Could you return the lines below exactly, from the first line up to and including the line that holds "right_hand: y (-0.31"?

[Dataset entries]
━━━

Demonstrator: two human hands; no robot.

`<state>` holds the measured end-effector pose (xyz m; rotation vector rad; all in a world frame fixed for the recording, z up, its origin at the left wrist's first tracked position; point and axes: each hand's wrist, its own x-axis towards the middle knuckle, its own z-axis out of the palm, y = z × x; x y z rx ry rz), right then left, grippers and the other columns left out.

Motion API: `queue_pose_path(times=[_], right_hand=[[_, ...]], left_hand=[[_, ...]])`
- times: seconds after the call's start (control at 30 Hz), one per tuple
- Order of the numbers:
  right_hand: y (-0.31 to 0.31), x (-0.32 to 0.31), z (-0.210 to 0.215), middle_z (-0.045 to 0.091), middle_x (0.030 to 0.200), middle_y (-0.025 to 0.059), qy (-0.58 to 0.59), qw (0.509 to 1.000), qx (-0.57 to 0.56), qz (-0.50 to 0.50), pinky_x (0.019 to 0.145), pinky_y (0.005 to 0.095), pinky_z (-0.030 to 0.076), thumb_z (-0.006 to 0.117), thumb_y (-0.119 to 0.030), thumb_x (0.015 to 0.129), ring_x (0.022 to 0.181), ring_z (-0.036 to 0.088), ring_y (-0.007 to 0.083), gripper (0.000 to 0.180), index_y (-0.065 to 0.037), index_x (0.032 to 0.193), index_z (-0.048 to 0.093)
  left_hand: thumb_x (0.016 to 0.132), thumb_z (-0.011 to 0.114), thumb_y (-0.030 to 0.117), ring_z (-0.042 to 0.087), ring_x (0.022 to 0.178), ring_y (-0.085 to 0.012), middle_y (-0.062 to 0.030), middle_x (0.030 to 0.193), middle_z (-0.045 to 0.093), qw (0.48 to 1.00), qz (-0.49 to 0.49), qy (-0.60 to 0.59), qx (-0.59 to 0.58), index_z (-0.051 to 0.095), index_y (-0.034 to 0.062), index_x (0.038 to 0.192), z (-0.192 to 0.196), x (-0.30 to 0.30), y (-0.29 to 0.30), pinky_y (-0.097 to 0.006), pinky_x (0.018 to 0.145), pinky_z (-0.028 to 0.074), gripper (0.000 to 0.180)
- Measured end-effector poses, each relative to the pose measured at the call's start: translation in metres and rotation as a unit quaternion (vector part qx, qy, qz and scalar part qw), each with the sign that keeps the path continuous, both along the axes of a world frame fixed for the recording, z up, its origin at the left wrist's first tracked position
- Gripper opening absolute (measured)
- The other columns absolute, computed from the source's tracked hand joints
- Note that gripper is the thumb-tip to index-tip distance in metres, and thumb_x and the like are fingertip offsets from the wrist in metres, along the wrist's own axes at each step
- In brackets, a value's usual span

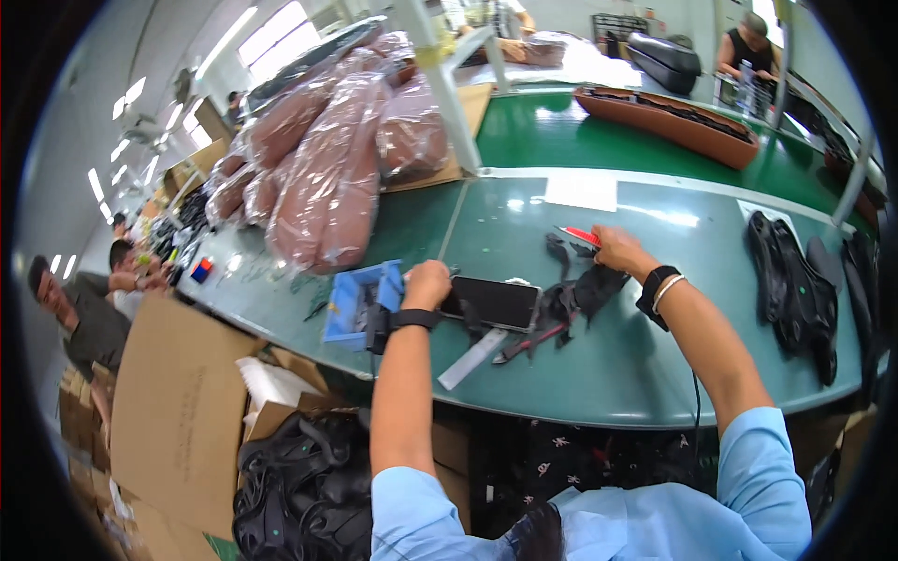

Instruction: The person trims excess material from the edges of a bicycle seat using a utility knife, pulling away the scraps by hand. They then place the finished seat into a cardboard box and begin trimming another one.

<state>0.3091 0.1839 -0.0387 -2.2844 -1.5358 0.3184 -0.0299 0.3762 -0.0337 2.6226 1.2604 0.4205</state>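
Observation:
My right hand [619,251] is closed round a slim red tool [582,235] with a pale pointed tip that points left; its exact kind is unclear. Just below that hand lie black scraps of thin material [589,292]. My left hand [427,285] is closed beside a blue plastic bin [342,318], and whatever its fingers hold is hidden. Between the hands a smartphone [505,304] with a dark screen lies flat, a black scrap over its left part. In front of it are a translucent ruler-like strip [472,360] and a dark tool with a pinkish edge [533,346].
Plastic-wrapped brown padded pieces [327,168] are piled at the back left. Black moulded parts [795,290] lie at the right, and more fill a cardboard box [187,402] below left. A brown elongated shell [669,126] sits on the green far table. Other people work farther off.

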Motion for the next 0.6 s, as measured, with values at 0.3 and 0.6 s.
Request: queue_pose_path(times=[0.3,0.6], right_hand=[[-0.109,0.001,0.101,0.062,0.086,0.0000,0.310,0.886,-0.240,0.248,0.059,0.0275,0.044,0.077,-0.013,0.076,0.074,0.053,0.0089,0.033,-0.010,0.105,0.063],[0.014,-0.081,0.004,0.065,0.097,0.0153,-0.028,0.993,0.081,0.079,0.083,0.0461,0.049,0.070,-0.018,0.077,0.099,0.062,0.0350,0.036,-0.012,0.111,0.059]], left_hand=[[0.071,0.069,0.007,0.062,0.105,-0.0273,-0.0126,0.108,0.068,0.980,-0.174,0.004,-0.100,0.068,0.0113,0.108,0.058,-0.003,-0.034,-0.037,0.089,0.048,0.037],[0.058,0.081,0.026,0.042,0.127,-0.0332,-0.0107,0.131,0.045,0.945,-0.252,0.204,-0.048,0.042,0.0162,0.141,0.052,0.004,-0.055,-0.049,0.100,0.035,0.091]])
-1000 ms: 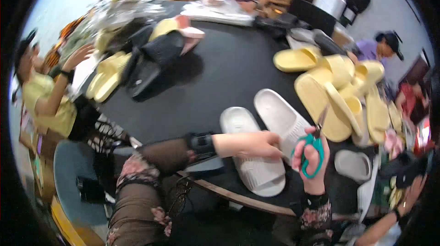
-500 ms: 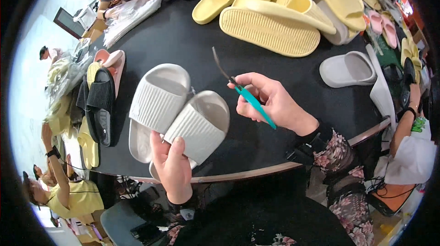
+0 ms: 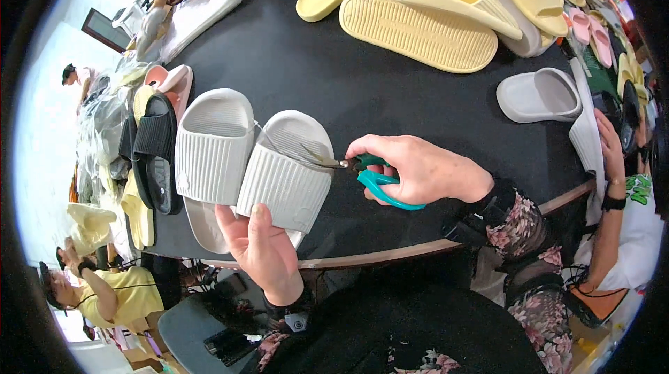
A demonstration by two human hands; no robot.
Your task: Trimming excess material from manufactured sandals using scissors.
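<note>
My left hand (image 3: pixel 263 252) grips a pair of light grey slide slippers (image 3: pixel 214 161) from the near side, thumb on top of the right one. Both have ribbed straps and lie side by side, tilted toward me. A thin strand (image 3: pixel 259 125) shows between their upper ends. In my right hand (image 3: pixel 439 168) is a pair of scissors (image 3: pixel 382 189) with teal handles. Their thin blades are spread and reach over the strap and opening of the right slipper. Whether they touch the strand, I cannot tell.
A heap of pale yellow slides (image 3: pixel 418 33) covers the far side of the black table (image 3: pixel 390 102). One grey clog (image 3: pixel 536 95) lies at the right. Black slides (image 3: pixel 155 147) and others line the left edge. Co-workers stand around, one person's hand (image 3: pixel 610 141) at the right edge.
The scissors, upright and closed before, have swung down to the left and spread over the right slipper. The slippers have shifted left and turned more upright.
</note>
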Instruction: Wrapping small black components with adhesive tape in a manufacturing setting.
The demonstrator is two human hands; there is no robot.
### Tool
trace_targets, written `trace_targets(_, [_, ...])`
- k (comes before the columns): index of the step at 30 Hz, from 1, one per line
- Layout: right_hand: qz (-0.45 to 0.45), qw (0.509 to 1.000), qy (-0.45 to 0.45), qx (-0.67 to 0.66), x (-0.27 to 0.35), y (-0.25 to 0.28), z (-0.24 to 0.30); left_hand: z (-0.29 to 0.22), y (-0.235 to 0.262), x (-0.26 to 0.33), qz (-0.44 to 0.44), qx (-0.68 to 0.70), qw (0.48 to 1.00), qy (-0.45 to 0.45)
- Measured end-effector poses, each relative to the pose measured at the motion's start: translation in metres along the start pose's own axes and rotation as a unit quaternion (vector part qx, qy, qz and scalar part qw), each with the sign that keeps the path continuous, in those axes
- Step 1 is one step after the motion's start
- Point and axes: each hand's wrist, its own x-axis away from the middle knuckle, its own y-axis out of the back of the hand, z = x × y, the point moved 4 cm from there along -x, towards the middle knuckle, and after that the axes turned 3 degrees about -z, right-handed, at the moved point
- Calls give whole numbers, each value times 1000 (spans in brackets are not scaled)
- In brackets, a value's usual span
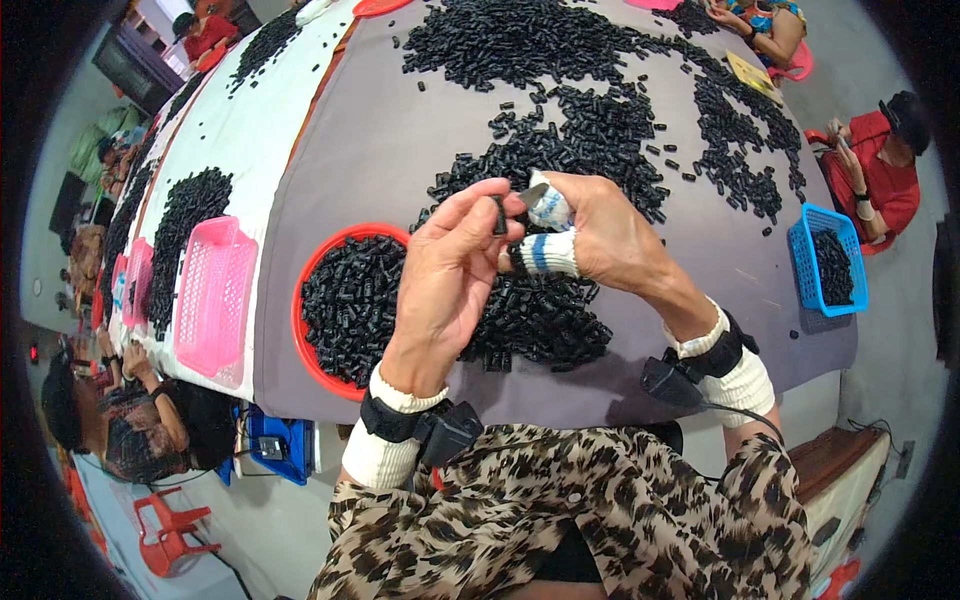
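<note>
Above the grey cloth, my left hand (432, 275) pinches a small black cylindrical piece (499, 216) between thumb and fingers. Close against it on the right, my right hand (618, 240) is closed on a small knife, whose short grey blade (533, 194) points toward the piece. The knife's handle is hidden in the hand. White wrapping (550, 210) covers the right thumb, and a white band with a blue stripe (549, 252) goes round the fingers. Under both hands spreads a pile of black pieces (545, 325), beside a red round tray (299, 300) full of more of them.
Larger heaps of black pieces (520, 45) cover the far table. A blue basket (866, 285) holding pieces stands at the right edge, and a pink basket (210, 345) at the left. Other people sit around, one in red (890, 190) on the right. A red stool (170, 535) stands lower left.
</note>
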Motion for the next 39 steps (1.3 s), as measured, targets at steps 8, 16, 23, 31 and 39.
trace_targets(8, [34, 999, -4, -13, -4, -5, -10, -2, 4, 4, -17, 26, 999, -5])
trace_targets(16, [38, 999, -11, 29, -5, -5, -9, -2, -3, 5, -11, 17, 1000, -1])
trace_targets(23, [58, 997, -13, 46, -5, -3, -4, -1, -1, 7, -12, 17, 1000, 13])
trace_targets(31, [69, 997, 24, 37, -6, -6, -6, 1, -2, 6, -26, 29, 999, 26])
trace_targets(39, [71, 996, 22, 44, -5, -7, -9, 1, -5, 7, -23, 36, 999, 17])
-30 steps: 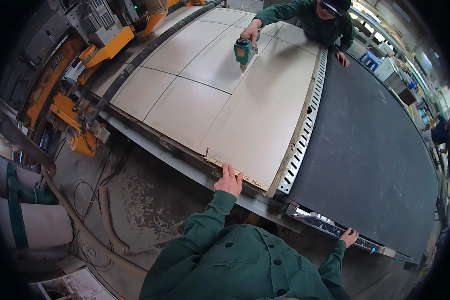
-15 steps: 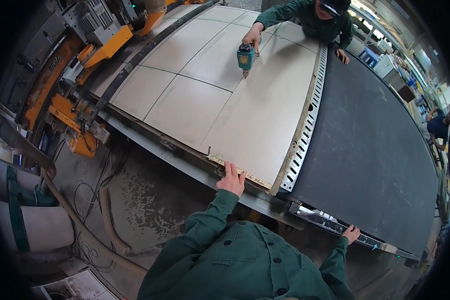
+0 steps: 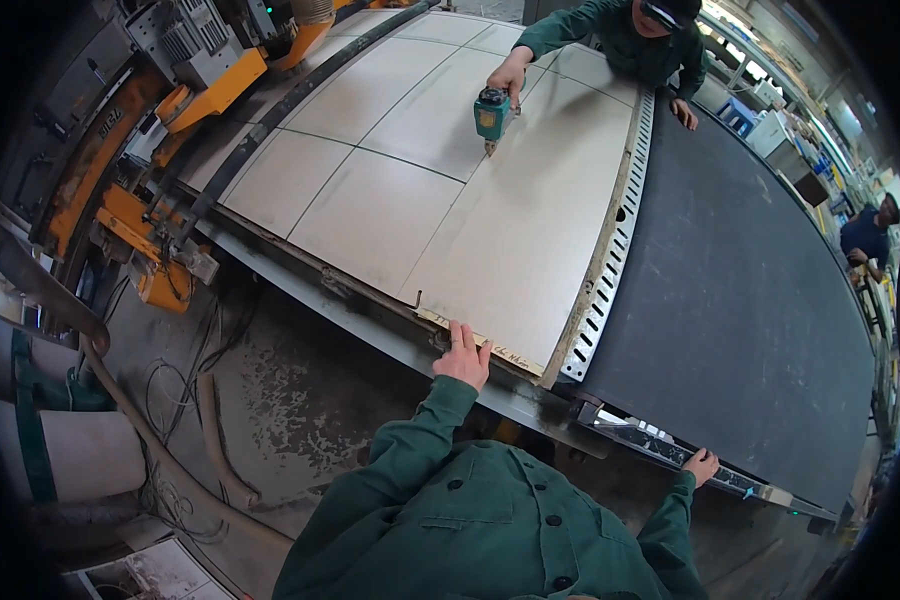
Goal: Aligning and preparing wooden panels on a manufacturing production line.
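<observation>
My left hand lies with fingers stretched and thumb apart over a narrow wooden strip with handwriting, along the near edge of a pale board. Thin dark grooves cut this and neighbouring boards into rectangles. To the right, my right hand rests on the front rail of a black conveyor belt, its fingers laid loosely over the edge. Across from me a co-worker's hand grips a green and black power tool, its narrow tip down at a groove.
A perforated metal strip runs between boards and belt. Orange machine parts and a black hose stand at the left. Grey hoses and cables lie on the floor. Another person is at the far right.
The person at the far right has straightened up and shifted. My hands, the boards and the co-worker's tool stay nearly where they were.
</observation>
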Tool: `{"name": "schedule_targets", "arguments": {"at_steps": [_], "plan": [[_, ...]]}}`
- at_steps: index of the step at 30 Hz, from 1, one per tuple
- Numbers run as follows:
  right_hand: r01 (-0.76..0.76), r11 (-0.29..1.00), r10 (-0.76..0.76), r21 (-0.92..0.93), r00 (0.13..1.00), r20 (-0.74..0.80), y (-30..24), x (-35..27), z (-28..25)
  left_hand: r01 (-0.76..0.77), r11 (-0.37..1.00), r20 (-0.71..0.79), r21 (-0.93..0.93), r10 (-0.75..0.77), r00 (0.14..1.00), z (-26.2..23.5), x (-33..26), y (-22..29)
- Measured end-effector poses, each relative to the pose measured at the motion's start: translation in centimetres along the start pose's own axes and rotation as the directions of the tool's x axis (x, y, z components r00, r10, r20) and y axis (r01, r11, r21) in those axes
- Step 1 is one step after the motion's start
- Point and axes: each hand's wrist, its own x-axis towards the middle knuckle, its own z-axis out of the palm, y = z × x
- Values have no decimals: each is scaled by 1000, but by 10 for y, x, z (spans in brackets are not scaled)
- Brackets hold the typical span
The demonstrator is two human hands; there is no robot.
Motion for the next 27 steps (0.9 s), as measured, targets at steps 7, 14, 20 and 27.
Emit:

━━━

▶ _RESPONSE TO THIS EXERCISE_
Demonstrator: two human hands; no robot.

`<state>` holds the measured end-effector pose (xyz m; rotation vector rad; all in a world frame fixed for the recording, z up, its origin at the left wrist's first tracked position; point and axes: each hand's wrist, its own x-axis towards the middle knuckle, its own z-axis out of the palm, y = z × x; x y z rx ry rz), right then left, grippers and the other columns left out.

Motion API: `queue_pose_path(times=[_], right_hand=[[_, ...]], left_hand=[[_, ...]])`
- times: seconds after the call's start (control at 30 Hz), one per tuple
- Order of the numbers:
  right_hand: y (-0.31 to 0.31), x (-0.32 to 0.31), z (-0.210 to 0.215), middle_z (-0.045 to 0.091), middle_x (0.030 to 0.200), middle_y (-0.025 to 0.059), qy (-0.58 to 0.59), qw (0.509 to 1.000), qx (-0.57 to 0.56), qz (-0.50 to 0.50), pinky_x (0.019 to 0.145), pinky_y (0.005 to 0.095), pinky_z (-0.030 to 0.076), thumb_z (-0.006 to 0.117), thumb_y (-0.119 to 0.030), thumb_x (0.015 to 0.129), ring_x (0.022 to 0.181), ring_z (-0.036 to 0.088), ring_y (-0.007 to 0.083), gripper (0.000 to 0.180), index_y (-0.065 to 0.037), index_x (0.032 to 0.193), index_z (-0.048 to 0.093)

The answer has been written out in full.